Apart from the pictures, the listing is to be returned exactly.

++++ Collected material ++++

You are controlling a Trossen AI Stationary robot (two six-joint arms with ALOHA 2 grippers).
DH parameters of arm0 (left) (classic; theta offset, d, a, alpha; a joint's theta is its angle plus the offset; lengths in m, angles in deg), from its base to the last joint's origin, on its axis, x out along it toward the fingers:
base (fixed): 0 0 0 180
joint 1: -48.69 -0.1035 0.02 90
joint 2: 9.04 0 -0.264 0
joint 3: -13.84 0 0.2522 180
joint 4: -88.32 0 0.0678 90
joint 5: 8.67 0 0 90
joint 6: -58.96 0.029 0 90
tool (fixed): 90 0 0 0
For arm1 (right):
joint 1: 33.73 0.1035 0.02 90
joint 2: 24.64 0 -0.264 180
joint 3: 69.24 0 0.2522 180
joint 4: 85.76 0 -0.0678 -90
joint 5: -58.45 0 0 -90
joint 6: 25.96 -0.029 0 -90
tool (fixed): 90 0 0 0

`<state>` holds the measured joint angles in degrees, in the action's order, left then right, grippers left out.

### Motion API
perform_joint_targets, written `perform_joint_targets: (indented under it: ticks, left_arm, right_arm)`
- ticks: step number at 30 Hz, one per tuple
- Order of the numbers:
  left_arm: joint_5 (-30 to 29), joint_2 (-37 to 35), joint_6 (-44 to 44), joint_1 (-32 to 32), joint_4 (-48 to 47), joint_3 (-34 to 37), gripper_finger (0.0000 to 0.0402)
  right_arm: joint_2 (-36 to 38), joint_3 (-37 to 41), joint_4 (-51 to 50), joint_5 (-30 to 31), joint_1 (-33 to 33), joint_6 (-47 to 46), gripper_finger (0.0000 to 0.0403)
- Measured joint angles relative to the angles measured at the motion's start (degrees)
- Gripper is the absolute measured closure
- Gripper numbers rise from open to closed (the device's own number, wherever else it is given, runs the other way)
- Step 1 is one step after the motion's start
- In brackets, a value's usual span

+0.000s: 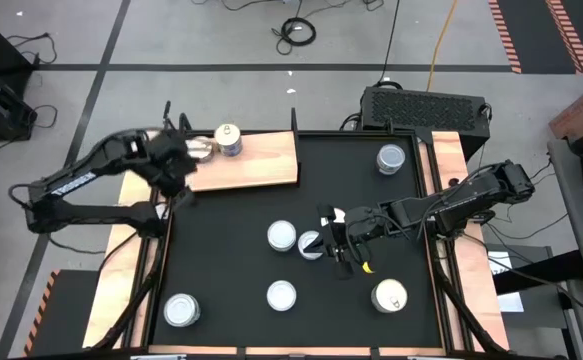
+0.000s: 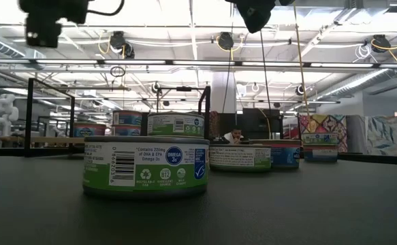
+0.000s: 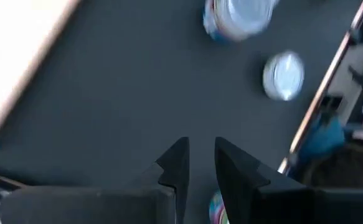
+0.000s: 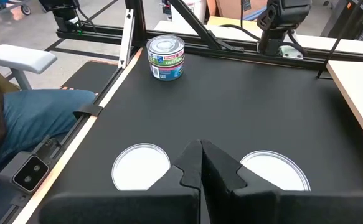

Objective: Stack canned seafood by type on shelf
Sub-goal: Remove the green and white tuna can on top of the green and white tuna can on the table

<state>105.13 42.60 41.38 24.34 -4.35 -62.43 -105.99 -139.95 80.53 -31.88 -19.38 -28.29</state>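
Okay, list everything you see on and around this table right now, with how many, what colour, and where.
Tins on the mat: six tops showing, five pale, one golden; spread over the mat.
Tins on the board: two, one gold-topped, one silvery beside it.
Wooden board: one, light wood, at the mat's far left corner.
Black mat: one, covering the tabletop.
Person: one, blue jeans, at the table's edge.
Left gripper: dark, at the board's left end.
Right gripper: dark, shut, mid-mat between two pale tins.
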Motion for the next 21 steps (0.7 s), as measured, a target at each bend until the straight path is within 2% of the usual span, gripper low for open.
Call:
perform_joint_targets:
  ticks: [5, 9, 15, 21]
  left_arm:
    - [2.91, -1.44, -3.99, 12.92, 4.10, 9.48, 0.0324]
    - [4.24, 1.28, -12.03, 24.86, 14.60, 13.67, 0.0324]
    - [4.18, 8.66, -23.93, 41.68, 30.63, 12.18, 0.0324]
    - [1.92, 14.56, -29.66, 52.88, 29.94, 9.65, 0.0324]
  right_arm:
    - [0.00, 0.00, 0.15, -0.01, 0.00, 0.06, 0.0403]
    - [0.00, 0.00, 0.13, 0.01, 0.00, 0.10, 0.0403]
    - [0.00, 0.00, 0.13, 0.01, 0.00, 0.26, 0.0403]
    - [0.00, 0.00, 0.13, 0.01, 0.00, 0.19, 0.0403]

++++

*Your solution*.
You are controlling a Trossen AI Stationary robot (two six-joint arms with ALOHA 2 grippers).
DH parameters of arm0 (left) (classic; theta offset, d, a, alpha; a joint's theta is its angle plus the offset; lengths in m, angles in deg), from its base to the last joint's origin, on its axis, x out along it toward the fingers:
base (fixed): 0 0 0 180
joint 1: -48.69 -0.1035 0.02 90
joint 2: 9.04 0 -0.264 0
joint 3: -13.84 0 0.2522 180
joint 4: -88.32 0 0.0678 90
joint 5: 8.67 0 0 90
joint 6: -58.96 0.029 0 90
tool (fixed): 90 0 0 0
For arm1 (right):
joint 1: 33.73 0.1035 0.02 90
joint 2: 24.64 0 -0.264 180
joint 3: 69.24 0 0.2522 180
joint 4: 85.76 0 -0.0678 -90
joint 5: -58.45 0 0 -90
joint 6: 25.96 -0.029 0 -90
tool (fixed): 90 0 0 0

`<state>` holds the measured joint angles in degrees, in the action's order, left then right, grippers left out.

### Motion API
perform_joint_targets, written `perform_joint_targets: (indented under it: ticks, left_arm, right_arm)`
- ticks: step number at 30 Hz, one per tuple
- Order of the numbers:
  left_arm: joint_5 (-30 to 29), joint_2 (-37 to 35), joint_6 (-44 to 44), joint_1 (-32 to 32), joint_4 (-48 to 47), joint_3 (-34 to 37), gripper_finger (0.0000 to 0.0402)
  right_arm: joint_2 (-36 to 38), joint_3 (-37 to 41), joint_4 (-51 to 50), joint_5 (-30 to 31), joint_1 (-33 to 33), joint_6 (-47 to 46), gripper_finger (0.0000 to 0.0403)
- Measured joint angles relative to the angles measured at the motion's start (degrees)
- Gripper is the absolute measured closure
- Gripper numbers rise from open to closed (the device's own number, wherever else it is given, runs the other way)
- Step 1 is one step after the motion's start
- In brackets, a value's usual span

+0.000s: 
+0.000s: 
+0.000s: 
+0.000s: 

Objective: Stack canned seafood by type on shelf
Sub-goal: Remove the green and white tuna can on top of the green and white tuna can on the table

<state>105.13 42.60 41.38 24.34 -4.35 -62.43 -105.99 -139.95 80.53 -31.88 -19.38 -28.29</state>
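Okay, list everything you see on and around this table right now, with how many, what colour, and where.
Tins on the mat: six tops showing, five pale, one golden; spread over the mat.
Tins on the board: two, one gold-topped, one silvery beside it.
Wooden board: one, light wood, at the mat's far left corner.
Black mat: one, covering the tabletop.
Person: one, blue jeans, at the table's edge.
Left gripper: dark, at the board's left end.
Right gripper: dark, shut, mid-mat between two pale tins.
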Motion for the next 21 steps (0.7 s), as measured, a target at each bend until the straight path is within 2% of the usual span, gripper low for open.
Call:
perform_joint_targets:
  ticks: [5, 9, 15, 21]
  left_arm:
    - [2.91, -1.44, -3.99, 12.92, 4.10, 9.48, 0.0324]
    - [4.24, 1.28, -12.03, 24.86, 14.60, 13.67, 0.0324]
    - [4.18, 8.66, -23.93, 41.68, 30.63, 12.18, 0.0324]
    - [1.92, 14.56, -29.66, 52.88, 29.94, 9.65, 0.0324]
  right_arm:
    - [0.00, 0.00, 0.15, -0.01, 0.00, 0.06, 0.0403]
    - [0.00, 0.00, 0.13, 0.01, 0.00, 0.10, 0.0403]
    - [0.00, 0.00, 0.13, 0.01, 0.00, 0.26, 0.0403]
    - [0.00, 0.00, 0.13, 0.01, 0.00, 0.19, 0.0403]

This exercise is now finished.